Recent news that the government-funded Smithsonian National Portrait Gallery was exhibiting a bust of Margaret Sanger as part of its “Struggle for Justice” exhibit was shocking at first. But upon further reflection, it seems totally appropriate in light of the way that Margaret Sanger’s spirit lives on in the federal government today.

Still, it is troubling that the federal government is so aggressively pushing contraception at a time when, as law professor Helen Alvaré puts it,

the Washington Post editorial section is worried that women are suffering because of a lost understanding of what sex even means, when Vanity Fair asks whether we have begun the Dating Apocalypse (instant sex but no relationship), [and] when the chairwoman of the Federal Reserve can write that contraception changes the mating market to women’s disadvantage.
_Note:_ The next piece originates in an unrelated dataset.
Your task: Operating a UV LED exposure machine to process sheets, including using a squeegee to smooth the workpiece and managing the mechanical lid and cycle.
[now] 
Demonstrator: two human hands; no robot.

To my female readers: if the information in this article alarms you and inspires you to take action, please know that there is plenty that you can do. Work to expose coercive family planning initiatives launched by your state or local government. Blog about it or write letters to the editor of your local newspaper. Alert the women in your state and let them know what is going on. Post about it on social media, and call your elected representatives to let them know that you object to these programs.

These federal population control policies are problematic for so many reasons: they are discriminatory against minorities, disregard the views of healthcare providers who object to the use of contraception on religious or moral grounds, are offensive to women who have chosen not to use contraception for personal or religious reasons, and reflect an ignorance of the body of research that evidences that widespread use of contraception does not promote the well-being of women in the area of human sexuality and in the mating market.

America’s low-income and minority women need champions as never before. One of those champions could be you.